Actually, the question of what’s at risk for writers working in such a disreputably popular genre could make for a pretty good—and potentially disturbing—film, and for a while, writer-director Scott Derrickson seems aware of this. The early scenes, where Ellison butts heads with local law-enforcement officers none too eager to be caricatured in a book about an unsolved crime and where he rebuts questions from his kids about why they had to suddenly move away from their friends so daddy can do his work, are relatively compelling: Hawke, who, for whatever reason, is often cast as a writer, gives the character enough obsessive and narcissistic shadings to suggest that he might be an imperfect protagonist.

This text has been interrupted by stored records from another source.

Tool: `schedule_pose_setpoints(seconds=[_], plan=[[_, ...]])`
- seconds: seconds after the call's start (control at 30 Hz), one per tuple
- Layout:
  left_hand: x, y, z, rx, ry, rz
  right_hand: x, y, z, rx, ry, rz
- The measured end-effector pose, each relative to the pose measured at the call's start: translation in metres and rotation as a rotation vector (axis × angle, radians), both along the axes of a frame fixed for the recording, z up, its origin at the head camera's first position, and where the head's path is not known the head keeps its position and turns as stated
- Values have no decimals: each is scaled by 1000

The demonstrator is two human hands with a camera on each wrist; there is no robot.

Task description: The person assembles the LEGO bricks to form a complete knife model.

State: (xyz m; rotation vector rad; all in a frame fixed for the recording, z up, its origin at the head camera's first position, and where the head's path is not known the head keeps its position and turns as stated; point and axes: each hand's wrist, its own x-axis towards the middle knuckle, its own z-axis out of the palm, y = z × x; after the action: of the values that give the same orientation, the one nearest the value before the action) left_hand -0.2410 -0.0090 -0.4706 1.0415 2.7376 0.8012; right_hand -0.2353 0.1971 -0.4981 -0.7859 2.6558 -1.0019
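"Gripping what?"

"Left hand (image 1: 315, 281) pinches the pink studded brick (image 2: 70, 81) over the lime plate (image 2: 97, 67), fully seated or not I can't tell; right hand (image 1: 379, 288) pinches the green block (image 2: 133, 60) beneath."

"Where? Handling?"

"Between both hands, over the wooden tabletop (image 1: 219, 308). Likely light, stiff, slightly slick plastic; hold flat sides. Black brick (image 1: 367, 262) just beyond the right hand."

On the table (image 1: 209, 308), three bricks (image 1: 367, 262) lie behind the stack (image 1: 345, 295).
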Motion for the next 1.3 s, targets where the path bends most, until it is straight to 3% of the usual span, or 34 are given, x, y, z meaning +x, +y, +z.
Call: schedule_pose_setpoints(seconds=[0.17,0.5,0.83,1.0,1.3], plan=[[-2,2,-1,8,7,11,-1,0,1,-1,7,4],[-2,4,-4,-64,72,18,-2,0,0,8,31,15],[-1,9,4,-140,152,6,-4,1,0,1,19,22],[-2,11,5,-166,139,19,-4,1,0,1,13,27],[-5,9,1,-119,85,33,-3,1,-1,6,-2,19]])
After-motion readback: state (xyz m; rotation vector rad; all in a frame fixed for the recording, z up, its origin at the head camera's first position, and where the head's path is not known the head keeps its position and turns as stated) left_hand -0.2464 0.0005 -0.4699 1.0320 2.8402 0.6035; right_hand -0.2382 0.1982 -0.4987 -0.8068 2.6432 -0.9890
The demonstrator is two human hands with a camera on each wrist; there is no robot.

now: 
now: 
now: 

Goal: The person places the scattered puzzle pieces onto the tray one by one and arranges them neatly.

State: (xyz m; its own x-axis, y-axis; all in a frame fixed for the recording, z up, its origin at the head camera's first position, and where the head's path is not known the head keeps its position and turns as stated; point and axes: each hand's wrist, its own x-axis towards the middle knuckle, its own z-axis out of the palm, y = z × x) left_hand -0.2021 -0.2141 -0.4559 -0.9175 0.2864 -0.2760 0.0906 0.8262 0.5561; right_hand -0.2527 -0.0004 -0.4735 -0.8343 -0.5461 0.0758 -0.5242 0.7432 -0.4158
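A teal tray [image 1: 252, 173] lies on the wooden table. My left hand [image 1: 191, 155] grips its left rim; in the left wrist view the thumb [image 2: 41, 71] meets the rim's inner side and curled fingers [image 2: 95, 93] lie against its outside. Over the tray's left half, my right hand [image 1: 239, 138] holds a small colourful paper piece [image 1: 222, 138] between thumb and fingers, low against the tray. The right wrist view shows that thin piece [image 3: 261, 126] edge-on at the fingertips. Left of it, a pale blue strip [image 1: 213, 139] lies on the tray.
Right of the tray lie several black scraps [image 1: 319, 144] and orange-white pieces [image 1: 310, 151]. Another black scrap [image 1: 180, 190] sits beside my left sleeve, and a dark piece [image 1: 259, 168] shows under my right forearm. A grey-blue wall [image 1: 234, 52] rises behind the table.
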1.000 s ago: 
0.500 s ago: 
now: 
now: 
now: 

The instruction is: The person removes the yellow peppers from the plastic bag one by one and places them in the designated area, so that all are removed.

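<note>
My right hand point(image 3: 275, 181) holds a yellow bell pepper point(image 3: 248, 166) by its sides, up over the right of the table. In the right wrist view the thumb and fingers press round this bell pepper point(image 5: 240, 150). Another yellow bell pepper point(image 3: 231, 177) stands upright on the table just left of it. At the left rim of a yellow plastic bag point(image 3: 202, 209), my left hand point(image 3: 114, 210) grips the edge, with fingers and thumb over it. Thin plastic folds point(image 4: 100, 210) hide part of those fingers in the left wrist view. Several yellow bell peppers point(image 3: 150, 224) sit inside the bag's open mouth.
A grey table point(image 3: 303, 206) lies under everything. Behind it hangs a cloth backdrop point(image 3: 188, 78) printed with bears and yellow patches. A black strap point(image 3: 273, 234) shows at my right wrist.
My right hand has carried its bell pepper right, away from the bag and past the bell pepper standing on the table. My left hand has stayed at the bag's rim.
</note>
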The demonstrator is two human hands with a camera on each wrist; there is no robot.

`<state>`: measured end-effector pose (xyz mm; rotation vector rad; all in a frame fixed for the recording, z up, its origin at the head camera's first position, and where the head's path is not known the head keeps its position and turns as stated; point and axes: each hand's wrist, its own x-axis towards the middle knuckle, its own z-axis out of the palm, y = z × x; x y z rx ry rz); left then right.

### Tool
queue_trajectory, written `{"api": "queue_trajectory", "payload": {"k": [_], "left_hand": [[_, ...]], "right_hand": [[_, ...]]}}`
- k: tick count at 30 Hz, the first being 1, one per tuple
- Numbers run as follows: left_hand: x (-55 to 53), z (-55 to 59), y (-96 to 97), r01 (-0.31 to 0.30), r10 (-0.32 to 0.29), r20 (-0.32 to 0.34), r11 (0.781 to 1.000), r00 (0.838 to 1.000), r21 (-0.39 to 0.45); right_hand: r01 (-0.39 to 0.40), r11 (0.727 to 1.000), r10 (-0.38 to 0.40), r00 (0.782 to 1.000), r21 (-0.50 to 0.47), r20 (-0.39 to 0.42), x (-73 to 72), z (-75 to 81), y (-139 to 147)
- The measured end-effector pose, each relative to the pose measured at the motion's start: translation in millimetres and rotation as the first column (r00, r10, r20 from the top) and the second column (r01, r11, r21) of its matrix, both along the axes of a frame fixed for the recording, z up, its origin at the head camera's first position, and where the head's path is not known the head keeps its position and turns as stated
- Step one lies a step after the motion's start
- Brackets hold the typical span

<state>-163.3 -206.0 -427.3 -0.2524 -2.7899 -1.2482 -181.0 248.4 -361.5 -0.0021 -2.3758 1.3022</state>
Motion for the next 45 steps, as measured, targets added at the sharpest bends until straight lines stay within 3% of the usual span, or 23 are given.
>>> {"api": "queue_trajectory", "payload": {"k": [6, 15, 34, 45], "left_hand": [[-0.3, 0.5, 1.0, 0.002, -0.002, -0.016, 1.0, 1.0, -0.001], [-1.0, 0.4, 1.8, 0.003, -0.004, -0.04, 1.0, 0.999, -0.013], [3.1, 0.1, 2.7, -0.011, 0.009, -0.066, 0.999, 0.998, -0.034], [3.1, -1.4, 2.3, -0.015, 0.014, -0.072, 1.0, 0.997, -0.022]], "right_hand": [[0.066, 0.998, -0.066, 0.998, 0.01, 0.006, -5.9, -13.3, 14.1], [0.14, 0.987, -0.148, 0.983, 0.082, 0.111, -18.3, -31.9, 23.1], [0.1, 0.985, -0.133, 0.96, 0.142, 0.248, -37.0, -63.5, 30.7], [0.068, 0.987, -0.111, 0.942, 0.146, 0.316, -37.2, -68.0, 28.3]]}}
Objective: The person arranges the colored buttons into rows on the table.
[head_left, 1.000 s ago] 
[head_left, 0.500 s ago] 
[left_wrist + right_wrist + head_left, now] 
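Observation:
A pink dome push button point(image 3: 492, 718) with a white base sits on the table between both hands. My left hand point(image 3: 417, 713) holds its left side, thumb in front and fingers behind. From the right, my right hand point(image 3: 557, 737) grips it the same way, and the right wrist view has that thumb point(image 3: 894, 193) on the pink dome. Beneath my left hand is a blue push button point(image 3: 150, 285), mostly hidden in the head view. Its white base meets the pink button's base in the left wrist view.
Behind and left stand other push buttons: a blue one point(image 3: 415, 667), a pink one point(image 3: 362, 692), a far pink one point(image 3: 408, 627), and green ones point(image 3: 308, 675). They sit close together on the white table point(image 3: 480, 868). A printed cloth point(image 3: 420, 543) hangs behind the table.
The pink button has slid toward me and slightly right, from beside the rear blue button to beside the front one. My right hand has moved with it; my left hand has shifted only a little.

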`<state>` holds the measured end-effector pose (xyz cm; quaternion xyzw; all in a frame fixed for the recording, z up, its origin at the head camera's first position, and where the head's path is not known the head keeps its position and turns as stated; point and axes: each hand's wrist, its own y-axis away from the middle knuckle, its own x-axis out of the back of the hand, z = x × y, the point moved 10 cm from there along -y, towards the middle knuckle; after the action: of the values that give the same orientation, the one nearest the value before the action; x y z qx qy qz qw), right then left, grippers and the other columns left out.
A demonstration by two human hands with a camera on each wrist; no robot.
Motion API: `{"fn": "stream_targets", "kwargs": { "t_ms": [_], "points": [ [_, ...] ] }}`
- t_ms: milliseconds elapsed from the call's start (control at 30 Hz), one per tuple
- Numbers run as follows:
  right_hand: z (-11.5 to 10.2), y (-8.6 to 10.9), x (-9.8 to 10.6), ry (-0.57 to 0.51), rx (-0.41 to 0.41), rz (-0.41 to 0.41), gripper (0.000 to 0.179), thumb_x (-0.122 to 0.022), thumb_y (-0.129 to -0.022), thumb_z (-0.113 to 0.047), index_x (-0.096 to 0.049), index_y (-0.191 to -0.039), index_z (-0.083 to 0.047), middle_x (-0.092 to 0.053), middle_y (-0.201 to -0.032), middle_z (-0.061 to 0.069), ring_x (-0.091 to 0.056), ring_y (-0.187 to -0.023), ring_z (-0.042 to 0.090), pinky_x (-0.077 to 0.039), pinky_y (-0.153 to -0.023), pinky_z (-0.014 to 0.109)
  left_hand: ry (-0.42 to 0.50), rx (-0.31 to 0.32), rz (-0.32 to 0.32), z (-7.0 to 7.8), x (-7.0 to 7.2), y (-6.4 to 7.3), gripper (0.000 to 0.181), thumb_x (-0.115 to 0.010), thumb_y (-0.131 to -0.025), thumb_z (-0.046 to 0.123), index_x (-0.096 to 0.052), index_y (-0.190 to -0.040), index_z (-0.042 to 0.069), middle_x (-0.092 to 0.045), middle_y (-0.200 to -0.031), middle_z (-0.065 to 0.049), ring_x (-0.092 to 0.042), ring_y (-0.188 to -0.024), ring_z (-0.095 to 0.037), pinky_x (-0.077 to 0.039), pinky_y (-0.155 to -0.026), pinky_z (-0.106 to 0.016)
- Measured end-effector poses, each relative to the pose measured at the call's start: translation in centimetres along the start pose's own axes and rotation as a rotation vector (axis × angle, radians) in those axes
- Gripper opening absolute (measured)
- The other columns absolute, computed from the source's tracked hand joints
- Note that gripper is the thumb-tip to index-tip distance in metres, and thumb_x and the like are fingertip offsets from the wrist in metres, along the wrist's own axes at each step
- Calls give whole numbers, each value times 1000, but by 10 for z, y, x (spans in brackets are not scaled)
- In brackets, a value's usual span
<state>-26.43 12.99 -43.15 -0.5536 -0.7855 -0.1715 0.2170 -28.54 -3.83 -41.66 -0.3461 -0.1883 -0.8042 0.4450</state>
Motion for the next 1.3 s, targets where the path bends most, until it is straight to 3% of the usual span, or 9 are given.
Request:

Such telling subtleties are jettisoned almost immediately, however, in favour of a plot that plays out like a patchwork of other (not necessarily better) horror films. Ellison’s discovery of Super 8 footage detailing the misdeeds of a serial killer recalls Saw, while the encroaching presence of a demon with a thing for little kids evokes (read: rips off) the Paranormal Activity series. Ultimately, Sinister is less effective than either of these, and certainly less tonally or narratively coherent than 2010’s Insidious, which combined similar elements (imperiled children, family curses, and extra-dimensional realms) with greater success. The only outstanding element in Sinister is the performance of James Ransone, an excellent television actor (The Wire, Treme), who turns a stock supporting role as a dopey deputy into something richly comic: His character’s rambling thoughts on squirrels are more memorable than any of the peekaboo appearances of the film’s Juggalo-doppelganger bogeyman.